CS265/CME309: Randomized Algorithms and Probabilistic Analysis, Fall 2017



Announcements:

  • Solutions to the final: HERE. Please glance through them, especially if you think we made a grading mistake....
  • Fixed some typos and provided extra clarification to some questions in the final, also changed the parameter 15 to 20 in problem 2, and added the stipulation in 4(c) that it is alright to give an answer that is accurate up to some constant factor. New version uploaded Thursday at 10:45pm. Corresponding Piazza post is here.
  • The take-home final is HERE. It is due at 11:59pm on Wednesday, 12/13. Any corrections/clarifications will be posted both here, and on piazza.
  • The last problem set, number 8 is HERE. It will be due at 10am Friday, 12/8.
  • The take-home final will be posted Thursday 12/7 and will be do at 11:59pm Wednesday 12/13.
  • Fixed one more silly typo in ps7 prob 1. (updated 4pm 11/21).
  • Fixed some minor typos in ps7 (updated 3:30pm 11/20). Sorry for any confusion this might have caused.
  • Problem set 7 is HERE. It will be due at 10am Friday, 12/1.
  • Midterm solutions are posted here. The mean/median/std were 42/43/11 (and the max was 62+2). We didn't count the final part of the last question (worth 1 point) towards the total, and no one any points on it.
  • For problem 1 in ps6, it is very helpful to use the version of the LLL that allows for a directed dependency graph (i.e. each edge (i,j) in the dependency graph is directed, and we require that each event A_i is mutually independent of the events {A_j : directed edge (i,j) is not in the graph}. The LLL holds in this directed setting where the "degree" of an event/node is the out-degree, and our proof from class actually works for this stronger version. I have updated ps6 to clarify this. Sorry for the confusion. (updated 6pm, 11/14)
  • Problem set 6 is HERE. It will be due at 10am Friday, 11/17.
  • Practice midterm (from last year) here.
  • The MIDTERM will be in-class, Tuesday Nov 7th, in LATHROP 282. The test is closed-book, though you may bring 1 double-sided 8.5x11 page of notes, that you must have prepared yourself.
  • 10/31: Problem set 5 is now due at 10am on Friday, 11/3.
  • 10/26: Problem set 5 is HERE. The problem set is due before class next Thursday (10am, 11/2). [If you work with a partner, remember to pick a NEW partner every week!]
  • 10/19: Problem set 4 is HERE. The problem set is due before class next Thursday (10am, 10/26).
  • 10/16: I wrote a fairly detailed addendum/context for ps3, problem 4 (the adaptive data science/hyper-parameter tuning problem).

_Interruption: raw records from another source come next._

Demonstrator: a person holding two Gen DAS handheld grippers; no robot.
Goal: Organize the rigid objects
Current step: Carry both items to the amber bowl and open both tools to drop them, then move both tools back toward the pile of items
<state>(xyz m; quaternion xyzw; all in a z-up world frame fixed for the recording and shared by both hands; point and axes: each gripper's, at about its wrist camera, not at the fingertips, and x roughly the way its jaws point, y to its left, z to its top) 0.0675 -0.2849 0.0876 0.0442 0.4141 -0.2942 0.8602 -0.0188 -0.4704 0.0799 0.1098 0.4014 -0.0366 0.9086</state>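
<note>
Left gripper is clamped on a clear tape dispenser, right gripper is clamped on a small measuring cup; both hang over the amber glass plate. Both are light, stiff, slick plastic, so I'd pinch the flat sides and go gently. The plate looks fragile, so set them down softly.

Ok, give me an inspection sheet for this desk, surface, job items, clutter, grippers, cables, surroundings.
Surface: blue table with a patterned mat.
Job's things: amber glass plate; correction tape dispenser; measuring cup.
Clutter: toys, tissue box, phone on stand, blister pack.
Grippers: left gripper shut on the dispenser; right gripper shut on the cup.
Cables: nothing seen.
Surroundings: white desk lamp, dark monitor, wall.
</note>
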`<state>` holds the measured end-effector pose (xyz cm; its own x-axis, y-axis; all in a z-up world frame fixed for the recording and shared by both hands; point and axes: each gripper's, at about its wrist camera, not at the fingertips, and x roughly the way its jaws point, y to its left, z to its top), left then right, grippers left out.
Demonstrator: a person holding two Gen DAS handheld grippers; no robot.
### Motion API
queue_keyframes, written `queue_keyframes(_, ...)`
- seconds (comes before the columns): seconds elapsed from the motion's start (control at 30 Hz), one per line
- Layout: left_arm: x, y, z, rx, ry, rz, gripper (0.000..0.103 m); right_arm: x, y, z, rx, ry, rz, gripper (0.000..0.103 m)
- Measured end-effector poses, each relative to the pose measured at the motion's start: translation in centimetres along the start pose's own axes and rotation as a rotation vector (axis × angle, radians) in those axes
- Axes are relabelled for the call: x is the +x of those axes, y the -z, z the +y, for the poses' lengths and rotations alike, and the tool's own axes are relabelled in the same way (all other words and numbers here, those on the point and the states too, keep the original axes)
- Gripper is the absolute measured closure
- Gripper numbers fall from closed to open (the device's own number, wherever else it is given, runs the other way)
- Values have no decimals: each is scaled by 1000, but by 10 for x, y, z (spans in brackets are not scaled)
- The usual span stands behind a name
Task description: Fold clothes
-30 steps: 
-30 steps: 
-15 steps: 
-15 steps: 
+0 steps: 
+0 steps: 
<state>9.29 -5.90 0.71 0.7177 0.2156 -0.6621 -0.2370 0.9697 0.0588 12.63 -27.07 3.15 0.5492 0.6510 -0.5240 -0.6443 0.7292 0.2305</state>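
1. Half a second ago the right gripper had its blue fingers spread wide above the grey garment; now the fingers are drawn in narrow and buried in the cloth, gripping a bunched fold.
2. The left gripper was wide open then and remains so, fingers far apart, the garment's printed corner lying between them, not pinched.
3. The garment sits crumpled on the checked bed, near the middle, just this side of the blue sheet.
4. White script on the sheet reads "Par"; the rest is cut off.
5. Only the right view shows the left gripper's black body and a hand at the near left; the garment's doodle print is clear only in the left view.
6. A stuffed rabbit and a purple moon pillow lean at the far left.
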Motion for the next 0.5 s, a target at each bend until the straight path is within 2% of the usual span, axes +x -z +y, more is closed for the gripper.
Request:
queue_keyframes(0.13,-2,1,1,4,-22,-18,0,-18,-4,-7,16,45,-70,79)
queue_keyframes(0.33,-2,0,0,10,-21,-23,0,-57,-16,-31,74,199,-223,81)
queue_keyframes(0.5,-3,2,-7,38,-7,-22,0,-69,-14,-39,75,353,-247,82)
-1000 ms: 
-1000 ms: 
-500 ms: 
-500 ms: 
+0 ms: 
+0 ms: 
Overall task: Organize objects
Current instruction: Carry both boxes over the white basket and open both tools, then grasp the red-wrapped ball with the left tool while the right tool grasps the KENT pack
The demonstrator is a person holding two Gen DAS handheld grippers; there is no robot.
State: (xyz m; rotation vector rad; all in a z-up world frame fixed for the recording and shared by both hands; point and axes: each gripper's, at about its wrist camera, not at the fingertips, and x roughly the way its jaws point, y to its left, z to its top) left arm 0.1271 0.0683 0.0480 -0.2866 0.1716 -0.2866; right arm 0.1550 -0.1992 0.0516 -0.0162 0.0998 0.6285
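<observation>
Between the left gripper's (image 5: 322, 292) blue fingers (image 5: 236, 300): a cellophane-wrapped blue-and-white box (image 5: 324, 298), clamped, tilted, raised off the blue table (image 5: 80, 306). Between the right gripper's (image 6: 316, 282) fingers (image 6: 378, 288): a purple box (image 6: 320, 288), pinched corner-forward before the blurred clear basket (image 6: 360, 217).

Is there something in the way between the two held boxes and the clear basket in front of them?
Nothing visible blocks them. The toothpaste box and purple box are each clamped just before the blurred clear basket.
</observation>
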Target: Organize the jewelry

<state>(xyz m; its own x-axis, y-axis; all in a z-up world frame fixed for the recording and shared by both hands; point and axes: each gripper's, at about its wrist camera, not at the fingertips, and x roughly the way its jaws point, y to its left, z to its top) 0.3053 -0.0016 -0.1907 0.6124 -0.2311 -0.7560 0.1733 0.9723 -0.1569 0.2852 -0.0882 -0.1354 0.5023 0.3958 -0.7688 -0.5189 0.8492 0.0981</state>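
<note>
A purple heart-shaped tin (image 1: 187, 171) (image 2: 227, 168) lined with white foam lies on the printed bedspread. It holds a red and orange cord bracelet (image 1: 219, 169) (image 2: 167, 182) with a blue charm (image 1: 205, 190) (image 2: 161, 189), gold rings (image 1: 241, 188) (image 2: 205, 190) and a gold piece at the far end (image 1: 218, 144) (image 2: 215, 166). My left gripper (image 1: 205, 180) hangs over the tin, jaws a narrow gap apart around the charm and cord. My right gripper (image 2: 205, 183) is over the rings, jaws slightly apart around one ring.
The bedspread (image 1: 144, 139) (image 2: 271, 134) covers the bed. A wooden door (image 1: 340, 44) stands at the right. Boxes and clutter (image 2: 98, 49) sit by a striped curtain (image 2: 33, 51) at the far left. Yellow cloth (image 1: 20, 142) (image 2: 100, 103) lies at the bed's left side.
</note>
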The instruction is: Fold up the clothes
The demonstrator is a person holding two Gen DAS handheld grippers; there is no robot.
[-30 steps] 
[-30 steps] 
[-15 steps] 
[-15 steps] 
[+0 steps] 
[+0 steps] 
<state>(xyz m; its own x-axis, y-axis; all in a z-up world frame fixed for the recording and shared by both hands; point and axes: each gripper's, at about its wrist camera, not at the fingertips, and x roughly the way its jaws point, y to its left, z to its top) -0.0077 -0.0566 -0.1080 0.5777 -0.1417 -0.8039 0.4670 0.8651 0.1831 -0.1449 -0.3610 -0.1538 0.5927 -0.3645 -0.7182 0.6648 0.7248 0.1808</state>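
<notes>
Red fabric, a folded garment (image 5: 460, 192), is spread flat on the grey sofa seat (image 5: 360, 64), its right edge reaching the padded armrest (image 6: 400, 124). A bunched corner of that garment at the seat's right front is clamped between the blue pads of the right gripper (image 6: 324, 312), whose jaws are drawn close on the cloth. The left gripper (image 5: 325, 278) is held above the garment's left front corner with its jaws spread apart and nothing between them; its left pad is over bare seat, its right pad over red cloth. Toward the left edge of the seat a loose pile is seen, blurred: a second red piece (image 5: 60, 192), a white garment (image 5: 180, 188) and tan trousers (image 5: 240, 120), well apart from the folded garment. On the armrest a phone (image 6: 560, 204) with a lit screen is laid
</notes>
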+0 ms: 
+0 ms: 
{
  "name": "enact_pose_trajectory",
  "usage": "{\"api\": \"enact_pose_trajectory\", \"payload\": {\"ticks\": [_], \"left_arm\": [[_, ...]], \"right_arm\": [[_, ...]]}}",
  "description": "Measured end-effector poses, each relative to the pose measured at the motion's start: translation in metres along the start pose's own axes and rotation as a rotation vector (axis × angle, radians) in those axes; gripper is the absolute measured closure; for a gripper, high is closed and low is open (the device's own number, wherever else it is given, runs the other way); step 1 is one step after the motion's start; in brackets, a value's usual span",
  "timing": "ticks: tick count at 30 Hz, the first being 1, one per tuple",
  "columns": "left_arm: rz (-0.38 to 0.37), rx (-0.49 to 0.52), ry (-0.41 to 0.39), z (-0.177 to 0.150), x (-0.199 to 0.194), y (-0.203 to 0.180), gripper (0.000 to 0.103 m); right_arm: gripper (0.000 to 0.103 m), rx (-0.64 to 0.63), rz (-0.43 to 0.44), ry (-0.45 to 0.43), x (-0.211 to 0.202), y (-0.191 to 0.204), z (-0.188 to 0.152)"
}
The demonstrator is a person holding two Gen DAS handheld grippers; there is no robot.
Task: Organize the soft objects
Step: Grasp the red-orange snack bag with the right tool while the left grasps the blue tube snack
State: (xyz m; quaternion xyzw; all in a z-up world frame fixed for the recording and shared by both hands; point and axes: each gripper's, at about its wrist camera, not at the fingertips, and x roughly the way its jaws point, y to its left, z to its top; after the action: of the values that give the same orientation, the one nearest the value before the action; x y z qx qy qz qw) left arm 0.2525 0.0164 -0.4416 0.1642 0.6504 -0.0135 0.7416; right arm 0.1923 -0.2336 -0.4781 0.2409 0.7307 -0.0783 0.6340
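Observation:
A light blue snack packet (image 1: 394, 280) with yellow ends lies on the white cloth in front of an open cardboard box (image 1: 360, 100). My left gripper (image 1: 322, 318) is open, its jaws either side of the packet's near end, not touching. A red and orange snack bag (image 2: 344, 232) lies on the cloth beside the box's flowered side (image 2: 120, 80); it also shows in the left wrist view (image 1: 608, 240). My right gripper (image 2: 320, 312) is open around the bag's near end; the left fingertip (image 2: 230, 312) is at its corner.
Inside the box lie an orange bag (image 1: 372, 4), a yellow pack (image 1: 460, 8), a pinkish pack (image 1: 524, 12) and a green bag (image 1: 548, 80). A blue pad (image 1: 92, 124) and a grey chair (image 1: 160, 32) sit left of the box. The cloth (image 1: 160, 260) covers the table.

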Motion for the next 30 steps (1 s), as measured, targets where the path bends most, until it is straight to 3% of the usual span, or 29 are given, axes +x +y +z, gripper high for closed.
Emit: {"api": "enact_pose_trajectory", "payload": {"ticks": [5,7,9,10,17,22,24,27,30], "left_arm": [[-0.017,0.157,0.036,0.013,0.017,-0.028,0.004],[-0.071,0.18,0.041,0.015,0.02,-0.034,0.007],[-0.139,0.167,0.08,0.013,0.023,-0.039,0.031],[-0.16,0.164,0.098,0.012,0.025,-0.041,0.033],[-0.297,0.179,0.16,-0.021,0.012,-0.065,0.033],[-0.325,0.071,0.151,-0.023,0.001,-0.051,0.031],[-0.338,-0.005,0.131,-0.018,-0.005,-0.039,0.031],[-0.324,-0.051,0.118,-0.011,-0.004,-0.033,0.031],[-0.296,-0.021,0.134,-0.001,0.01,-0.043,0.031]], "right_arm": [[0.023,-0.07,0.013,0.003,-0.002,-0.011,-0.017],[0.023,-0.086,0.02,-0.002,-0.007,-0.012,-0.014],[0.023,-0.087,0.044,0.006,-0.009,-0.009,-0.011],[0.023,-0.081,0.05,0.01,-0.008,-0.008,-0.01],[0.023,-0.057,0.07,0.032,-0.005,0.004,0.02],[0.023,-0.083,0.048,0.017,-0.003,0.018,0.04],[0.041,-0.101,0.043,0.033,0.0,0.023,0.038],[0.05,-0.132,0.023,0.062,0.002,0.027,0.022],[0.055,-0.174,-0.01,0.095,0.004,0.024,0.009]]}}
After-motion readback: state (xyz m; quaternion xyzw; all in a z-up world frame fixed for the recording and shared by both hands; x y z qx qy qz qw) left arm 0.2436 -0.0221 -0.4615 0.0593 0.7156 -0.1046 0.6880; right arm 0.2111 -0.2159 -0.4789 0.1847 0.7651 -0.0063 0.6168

Hopefully it will resolve some of the questions that have come up (and please read it before posting questions to Piazza). Addendum/Context HERE.
  • 10/12: Problem set 3 is HERE. The problem set is due before class next Thursday (10am, 10/19). Please submit via Gradescope.
  • 10/6: Videos for this week's lectures are now posted. Thanks Brandon!!! [All lecture videos will be posted to the same location: HERE.
  • 10/5: Problem set 2 is HERE. The problem set is due before class next Thursday (10am, 10/12). Please submit via Gradescope.
  • 10/1: Brandon has generously offered to video lectures. There may be a lag of 24hrs or so before the hi-res videos are available, but I'll post the links as soon as they are up. Thursday's lecture video is HERE.
  • 9/28: Problem set 1 is HERE. The problem set is due before class next Thursday (10am, 10/5). Please submit via Gradescope, and check the problem set/partner policies outlined below.
  • 9/26: Tentative date for the in-class midterm: Nov 7th.
  • 9/26: I moved my office hours to Tuesdays, 4-5pm (to avoid the conflict with CS300).
  • 9/24: We have a Piazza page for class discussions HERE . This is for your benefit, though you do not need to join it. The TAs and I will do our best to monitor it and will try to answer any questions asked on the forum, though please refer to this course website for all announcements/corrections, etc. Also, please feel free to discuss/answer questions that your classmates post.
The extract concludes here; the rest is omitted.